Required action: From the first line to the last, set down the material exactly and drop every picture.

Dataset extract:
★ ★ ★ ★ ★
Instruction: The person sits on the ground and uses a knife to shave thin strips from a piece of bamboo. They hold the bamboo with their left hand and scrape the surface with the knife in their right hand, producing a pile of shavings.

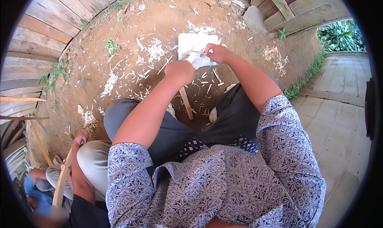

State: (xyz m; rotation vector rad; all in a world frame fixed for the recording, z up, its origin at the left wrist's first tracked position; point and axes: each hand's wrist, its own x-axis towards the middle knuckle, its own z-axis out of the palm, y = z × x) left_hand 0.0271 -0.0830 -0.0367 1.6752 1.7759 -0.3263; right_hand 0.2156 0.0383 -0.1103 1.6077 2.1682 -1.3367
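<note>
My left hand [181,71] is closed around a wooden stick [185,102], whose lower end sticks out below the fist, between my knees. A pale tip shows above that hand. To its right and slightly farther off, my right hand [216,53] is closed, fingers pinched on a thin greyish blade-like piece [196,51] that points left towards the pale tip. What the right palm covers is hidden. Beneath both hands a whitish flat-topped block [198,40] rests on the ground; its exact kind is unclear.
Pale wood shavings [155,50] litter the brown dirt ground [135,28]. Board walls [52,28] stand left and far right, with a rock [254,18] by the right one. Paving [331,96] runs along the right. At lower left another person's hand [81,137] is near a long wooden strip [60,184].
</note>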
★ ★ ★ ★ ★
Answer section:
Instruction: The person sits on the ground and uses a knife to shave thin strips from a piece of bamboo. They hold the bamboo with their left hand and scrape the surface with the knife in their right hand, producing a pile of shavings.


State: (xyz m; rotation vector rad; all in a world frame fixed for the recording, z up, its origin at the left wrist's first tracked position; point and axes: each hand's wrist, its own x-axis towards the middle knuckle, its own z-axis out of the palm, y = z × x) left_hand 0.0271 -0.0830 -0.0367 1.6752 1.7759 -0.3263; right_hand 0.2156 0.0383 -0.1103 1.6077 2.1682 -1.3367
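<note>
My left hand [181,71] is closed around a wooden stick [185,102], whose lower end sticks out below the fist, between my knees. A pale tip shows above that hand. To its right and slightly farther off, my right hand [216,53] is closed, fingers pinched on a thin greyish blade-like piece [196,51] that points left towards the pale tip. What the right palm covers is hidden. Beneath both hands a whitish flat-topped block [198,40] rests on the ground; its exact kind is unclear.
Pale wood shavings [155,50] litter the brown dirt ground [135,28]. Board walls [52,28] stand left and far right, with a rock [254,18] by the right one. Paving [331,96] runs along the right. At lower left another person's hand [81,137] is near a long wooden strip [60,184].
</note>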

The given output is the complete response.